Summary and conclusion
Protein synthesis is enhanced up to 48 h after the completion of a resistance exercise concomitantly with a lesser increase in protein breakdown, leading to a positive protein net balance (Tipton and Wolfe 1998). The opposite situation occurs during exercise, protein breakdown is greater than protein synthesis resulting in a negative net balance. From a biochemical point of view, we are able to propose the following hypothesis: during acute exercise, AMPK is activated due to an increase in the AMP/ATP ratio (Chen et al. 2003; Kemp et al. 1999; Nielsen et al. 2003), and AMPK inhibits mTOR either directly (Cheng et al. 2004) or via activation of the repressor TSC2 (Inoki et al. 2003b). mTOR is thus less active in promoting protein synthesis and preventing autophagy. Increased breakdown allows for more AA to be available as fuel for exercise. Once exercise is completed, AMPK activity quickly returns to basal values. The inhibition on mTOR is suppressed and the latter becomes able to reduce autophagy and to promote protein synthesis via phosphorylation of p70s6k, 4E-BP1 and eIF4G. The role of mTOR could be to preserve AA from being enrolled in protein synthesis during exercise through an inhibition by AMPK and, on the other hand, to favour their utilization and to promote muscle mass accumulation during recovery.
Many recent investigations focus on exercise and its influence on translational control of protein synthesis.

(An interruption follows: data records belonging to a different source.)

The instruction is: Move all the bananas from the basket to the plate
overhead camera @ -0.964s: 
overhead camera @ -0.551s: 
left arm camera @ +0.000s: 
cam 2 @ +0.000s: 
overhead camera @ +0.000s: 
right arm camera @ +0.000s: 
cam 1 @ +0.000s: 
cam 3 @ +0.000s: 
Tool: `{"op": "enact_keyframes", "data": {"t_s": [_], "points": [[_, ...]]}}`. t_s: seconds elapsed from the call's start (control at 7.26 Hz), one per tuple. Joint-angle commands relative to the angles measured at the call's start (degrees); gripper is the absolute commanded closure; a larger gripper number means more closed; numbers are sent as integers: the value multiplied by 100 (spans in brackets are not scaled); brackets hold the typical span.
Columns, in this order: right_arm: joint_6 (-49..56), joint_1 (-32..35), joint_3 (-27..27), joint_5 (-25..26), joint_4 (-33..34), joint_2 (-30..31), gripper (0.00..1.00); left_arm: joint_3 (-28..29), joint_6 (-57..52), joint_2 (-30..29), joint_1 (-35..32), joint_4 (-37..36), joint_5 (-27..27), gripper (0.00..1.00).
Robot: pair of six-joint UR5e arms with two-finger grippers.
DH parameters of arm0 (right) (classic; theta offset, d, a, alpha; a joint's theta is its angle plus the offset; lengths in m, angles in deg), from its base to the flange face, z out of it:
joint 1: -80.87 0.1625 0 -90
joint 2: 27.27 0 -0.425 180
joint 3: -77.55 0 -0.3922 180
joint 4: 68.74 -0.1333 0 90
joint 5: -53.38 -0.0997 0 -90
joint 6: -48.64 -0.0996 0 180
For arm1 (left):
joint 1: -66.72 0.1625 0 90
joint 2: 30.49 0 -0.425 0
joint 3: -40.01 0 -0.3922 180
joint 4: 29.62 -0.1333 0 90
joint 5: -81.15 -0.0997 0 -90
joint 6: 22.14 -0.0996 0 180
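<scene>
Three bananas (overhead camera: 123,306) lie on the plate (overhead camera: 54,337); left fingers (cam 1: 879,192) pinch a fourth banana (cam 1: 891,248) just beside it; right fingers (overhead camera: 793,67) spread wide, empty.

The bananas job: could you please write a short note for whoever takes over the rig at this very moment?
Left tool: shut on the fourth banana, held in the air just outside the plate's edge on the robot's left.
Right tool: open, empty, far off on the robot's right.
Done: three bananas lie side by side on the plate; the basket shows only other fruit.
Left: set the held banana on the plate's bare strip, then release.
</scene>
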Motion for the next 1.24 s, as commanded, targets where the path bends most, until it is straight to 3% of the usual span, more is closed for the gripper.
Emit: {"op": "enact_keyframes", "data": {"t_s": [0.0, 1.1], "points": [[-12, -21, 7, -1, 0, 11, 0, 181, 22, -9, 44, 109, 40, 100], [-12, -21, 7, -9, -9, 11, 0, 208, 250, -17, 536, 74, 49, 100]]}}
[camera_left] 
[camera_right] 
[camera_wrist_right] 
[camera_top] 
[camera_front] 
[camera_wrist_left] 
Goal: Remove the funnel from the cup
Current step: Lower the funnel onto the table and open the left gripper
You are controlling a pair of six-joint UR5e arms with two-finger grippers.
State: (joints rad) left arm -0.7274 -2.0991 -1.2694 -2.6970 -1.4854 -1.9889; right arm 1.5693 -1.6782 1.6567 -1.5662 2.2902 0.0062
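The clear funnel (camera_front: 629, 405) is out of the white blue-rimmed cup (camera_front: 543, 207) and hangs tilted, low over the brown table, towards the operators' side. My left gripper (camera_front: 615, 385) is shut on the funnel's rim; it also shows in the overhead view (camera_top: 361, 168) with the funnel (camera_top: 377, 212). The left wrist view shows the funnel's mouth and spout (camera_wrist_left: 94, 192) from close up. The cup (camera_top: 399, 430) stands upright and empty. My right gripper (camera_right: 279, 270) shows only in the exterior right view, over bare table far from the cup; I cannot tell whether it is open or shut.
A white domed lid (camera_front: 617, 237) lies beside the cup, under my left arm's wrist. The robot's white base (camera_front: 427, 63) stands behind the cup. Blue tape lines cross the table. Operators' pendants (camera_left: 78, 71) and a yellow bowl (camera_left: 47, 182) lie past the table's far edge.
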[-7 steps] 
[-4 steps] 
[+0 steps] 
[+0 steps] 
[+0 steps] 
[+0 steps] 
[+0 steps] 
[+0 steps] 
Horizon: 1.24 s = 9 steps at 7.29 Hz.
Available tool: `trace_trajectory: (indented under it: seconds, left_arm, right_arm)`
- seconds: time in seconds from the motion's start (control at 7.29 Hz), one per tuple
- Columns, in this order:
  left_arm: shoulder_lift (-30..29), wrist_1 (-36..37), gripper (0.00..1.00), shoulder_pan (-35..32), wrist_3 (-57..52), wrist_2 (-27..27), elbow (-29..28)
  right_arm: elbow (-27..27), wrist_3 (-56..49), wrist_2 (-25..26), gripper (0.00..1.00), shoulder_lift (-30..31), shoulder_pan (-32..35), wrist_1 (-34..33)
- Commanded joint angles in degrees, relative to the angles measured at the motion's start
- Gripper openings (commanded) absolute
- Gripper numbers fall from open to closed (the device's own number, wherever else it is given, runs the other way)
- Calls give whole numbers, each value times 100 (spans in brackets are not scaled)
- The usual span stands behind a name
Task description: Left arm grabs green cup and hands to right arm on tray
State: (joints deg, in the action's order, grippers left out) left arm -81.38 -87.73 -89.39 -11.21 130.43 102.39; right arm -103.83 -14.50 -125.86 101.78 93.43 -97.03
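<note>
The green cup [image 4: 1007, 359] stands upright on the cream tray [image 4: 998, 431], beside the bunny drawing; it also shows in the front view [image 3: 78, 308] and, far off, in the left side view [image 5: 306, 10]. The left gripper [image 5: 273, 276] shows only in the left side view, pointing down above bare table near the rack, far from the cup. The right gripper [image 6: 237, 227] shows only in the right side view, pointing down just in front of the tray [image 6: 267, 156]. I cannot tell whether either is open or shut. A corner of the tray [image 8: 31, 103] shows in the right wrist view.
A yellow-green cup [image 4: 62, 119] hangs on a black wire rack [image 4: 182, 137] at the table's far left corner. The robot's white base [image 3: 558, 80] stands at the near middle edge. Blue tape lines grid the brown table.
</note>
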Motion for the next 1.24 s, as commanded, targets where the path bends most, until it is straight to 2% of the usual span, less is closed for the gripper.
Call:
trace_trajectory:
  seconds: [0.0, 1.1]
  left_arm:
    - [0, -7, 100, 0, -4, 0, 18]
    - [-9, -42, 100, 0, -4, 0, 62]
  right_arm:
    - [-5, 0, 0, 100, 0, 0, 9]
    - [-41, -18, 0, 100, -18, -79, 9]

Interpretation of the results is complex, since the type, the frequency and the intensity of muscle contractions, and also the type of muscle studied and the training status of the subjects represent factors that may lead to diverse responses. Different models and experiments may induce various degrees of muscle damage, AA availability and hormonal responses, and therefore different adaptations to exercise. The heterogeneity in the protocols could explain some discrepancies in the literature regarding the exercise signalling. It is, however, very clear that AA ingestion before or immediately after exercise is necessary to fully activate protein synthesis signalling in muscle and therefore to accumulate muscle mass.